Skip to main content

Engaged Citizenship

The lifeblood of any democracy is an informed and engaged citizenry along with an inclusive, transparent, accountable, and responsive government.  In the 21st century, the ability of the government to have an active, on-going, two-way dialogue with its citizenry is unprecedented—but also extremely challenging in terms of translating this dialogue into effective policy by the appropriate government agencies.  Many of the most pressing economic and national policy challenges involve complex issues that are daunting for the average citizen, who has limited time to engage in public policy issues, to understand them fully.  For our society to navigate these complex decisions and responsibly develop and harness new and rapidly evolving technologies will require an engaged, scientifically literate population.

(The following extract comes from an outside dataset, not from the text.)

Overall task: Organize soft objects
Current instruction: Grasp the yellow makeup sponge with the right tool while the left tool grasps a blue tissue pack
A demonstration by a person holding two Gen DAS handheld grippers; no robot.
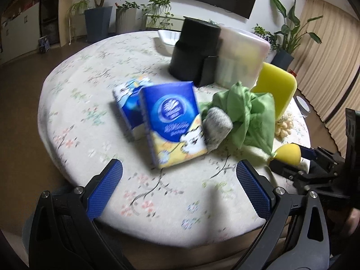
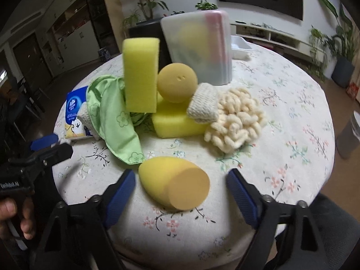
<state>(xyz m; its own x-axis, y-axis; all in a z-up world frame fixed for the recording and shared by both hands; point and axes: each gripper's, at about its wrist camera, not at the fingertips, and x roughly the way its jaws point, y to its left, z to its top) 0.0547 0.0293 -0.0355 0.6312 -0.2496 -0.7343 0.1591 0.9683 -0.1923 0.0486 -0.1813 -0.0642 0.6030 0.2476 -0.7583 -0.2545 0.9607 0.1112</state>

Games are well suited to make complexity and complex systems accessible and engaging and to motivate learners to persist past challenge and failure.   Whether it is a 7 year-old parsing a Yu-Gi-Oh card or a 25 year-old building a thriving city in SimCity, games invite players into a complex problem space and entice them to accomplish challenges requiring persistence and deep understanding.  Games, especially strategy and role-playing games, often involve thousands of decisions that increasingly cross both virtual and real world interactions through social play.  Well-designed games can make complexity fun, engaging, and relevant. Games are also being created to engage youth in understanding civic issues, our Constitution, and how Congress works. A number of efforts are emerging that seek to gamify social action, with players developing in-game identities and then growing those online identities through the completion of real-world tasks.

Key questions:  How can we use games to help frame and distill complex issues to create a more informed public and engage citizens working together to solve hard problems?  How can we use the massive data they generate as platforms for research in areas like economics, policy making, psychology, the social sciences, and behavioral economics?  Can we use games to model complex policy decisions before implementing them?